→ **Dataset entries**:

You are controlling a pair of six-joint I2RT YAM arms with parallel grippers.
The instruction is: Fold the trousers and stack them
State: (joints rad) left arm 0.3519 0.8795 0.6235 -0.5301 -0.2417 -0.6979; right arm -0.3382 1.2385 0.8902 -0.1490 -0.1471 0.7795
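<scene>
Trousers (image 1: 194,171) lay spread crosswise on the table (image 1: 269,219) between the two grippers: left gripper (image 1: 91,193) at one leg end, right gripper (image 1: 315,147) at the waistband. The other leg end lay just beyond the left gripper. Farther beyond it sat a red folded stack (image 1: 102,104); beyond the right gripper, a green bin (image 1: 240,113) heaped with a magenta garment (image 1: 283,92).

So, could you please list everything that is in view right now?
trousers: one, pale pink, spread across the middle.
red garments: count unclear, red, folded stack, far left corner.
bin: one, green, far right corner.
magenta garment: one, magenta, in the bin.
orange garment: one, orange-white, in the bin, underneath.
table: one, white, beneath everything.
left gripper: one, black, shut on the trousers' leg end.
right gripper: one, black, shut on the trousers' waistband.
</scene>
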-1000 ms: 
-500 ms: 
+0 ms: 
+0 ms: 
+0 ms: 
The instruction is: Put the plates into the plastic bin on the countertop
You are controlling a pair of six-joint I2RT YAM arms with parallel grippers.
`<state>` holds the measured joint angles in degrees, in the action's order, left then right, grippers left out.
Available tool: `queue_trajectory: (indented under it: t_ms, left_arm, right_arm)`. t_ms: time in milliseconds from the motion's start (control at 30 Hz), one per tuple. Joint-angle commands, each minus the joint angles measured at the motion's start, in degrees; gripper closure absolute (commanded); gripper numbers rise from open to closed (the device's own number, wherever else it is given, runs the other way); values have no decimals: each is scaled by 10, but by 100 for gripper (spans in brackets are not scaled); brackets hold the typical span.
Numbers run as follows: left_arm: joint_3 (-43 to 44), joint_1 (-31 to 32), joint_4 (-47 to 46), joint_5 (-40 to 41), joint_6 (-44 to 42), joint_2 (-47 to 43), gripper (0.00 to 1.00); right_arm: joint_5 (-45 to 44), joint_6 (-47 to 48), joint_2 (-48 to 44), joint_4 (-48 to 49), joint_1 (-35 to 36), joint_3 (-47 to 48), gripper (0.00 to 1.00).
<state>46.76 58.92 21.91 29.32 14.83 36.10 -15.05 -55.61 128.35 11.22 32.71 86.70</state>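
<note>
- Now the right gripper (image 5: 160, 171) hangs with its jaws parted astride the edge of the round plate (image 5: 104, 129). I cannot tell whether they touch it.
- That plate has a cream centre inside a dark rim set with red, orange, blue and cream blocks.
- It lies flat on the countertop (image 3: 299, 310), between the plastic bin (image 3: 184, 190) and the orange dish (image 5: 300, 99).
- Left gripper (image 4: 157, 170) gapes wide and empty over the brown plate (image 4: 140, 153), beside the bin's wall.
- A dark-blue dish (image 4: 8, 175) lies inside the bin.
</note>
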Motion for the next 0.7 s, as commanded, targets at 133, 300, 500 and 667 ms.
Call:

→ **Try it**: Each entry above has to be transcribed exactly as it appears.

→ **Task solution**:
You are controlling a pair of six-joint I2RT YAM arms with parallel grippers.
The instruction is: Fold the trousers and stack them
State: (joints rad) left arm 0.3519 0.8795 0.6235 -0.5301 -0.2417 -0.6979; right arm -0.3382 1.2385 0.8902 -0.1490 -0.1471 0.7795
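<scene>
Trousers (image 1: 194,171) lay spread crosswise on the table (image 1: 269,219) between the two grippers: left gripper (image 1: 91,193) at one leg end, right gripper (image 1: 315,147) at the waistband. The other leg end lay just beyond the left gripper. Farther beyond it sat a red folded stack (image 1: 102,104); beyond the right gripper, a green bin (image 1: 240,113) heaped with a magenta garment (image 1: 283,92).

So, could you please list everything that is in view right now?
trousers: one, pale pink, spread across the middle.
red garments: count unclear, red, folded stack, far left corner.
bin: one, green, far right corner.
magenta garment: one, magenta, in the bin.
orange garment: one, orange-white, in the bin, underneath.
table: one, white, beneath everything.
left gripper: one, black, shut on the trousers' leg end.
right gripper: one, black, shut on the trousers' waistband.
</scene>
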-1000 ms: 
-500 ms: 
+0 ms: 
+0 ms: 
+0 ms: 
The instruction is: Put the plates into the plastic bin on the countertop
You are controlling a pair of six-joint I2RT YAM arms with parallel grippers.
`<state>` holds the measured joint angles in degrees, in the action's order, left then right, grippers left out.
Available tool: `queue_trajectory: (indented under it: t_ms, left_arm, right_arm)`. t_ms: time in milliseconds from the motion's start (control at 30 Hz), one per tuple. Joint-angle commands, each minus the joint angles measured at the motion's start, in degrees; gripper closure absolute (commanded); gripper numbers rise from open to closed (the device's own number, wherever else it is given, runs the other way); values have no decimals: each is scaled by 10, but by 100 for gripper (spans in brackets are not scaled); brackets hold the typical span.
Numbers run as follows: left_arm: joint_3 (-43 to 44), joint_1 (-31 to 32), joint_4 (-47 to 46), joint_5 (-40 to 41), joint_6 (-44 to 42), joint_2 (-47 to 43), gripper (0.00 to 1.00); right_arm: joint_5 (-45 to 44), joint_6 (-47 to 48), joint_2 (-48 to 44), joint_4 (-48 to 49), joint_1 (-35 to 36), joint_3 (-47 to 48), gripper (0.00 to 1.00).
<state>46.76 58.92 21.91 29.32 14.83 36.10 -15.05 -55.61 128.35 11.22 32.71 86.70</state>
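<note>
- Now the right gripper (image 5: 160, 171) hangs with its jaws parted astride the edge of the round plate (image 5: 104, 129). I cannot tell whether they touch it.
- That plate has a cream centre inside a dark rim set with red, orange, blue and cream blocks.
- It lies flat on the countertop (image 3: 299, 310), between the plastic bin (image 3: 184, 190) and the orange dish (image 5: 300, 99).
- Left gripper (image 4: 157, 170) gapes wide and empty over the brown plate (image 4: 140, 153), beside the bin's wall.
- A dark-blue dish (image 4: 8, 175) lies inside the bin.
</note>
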Motion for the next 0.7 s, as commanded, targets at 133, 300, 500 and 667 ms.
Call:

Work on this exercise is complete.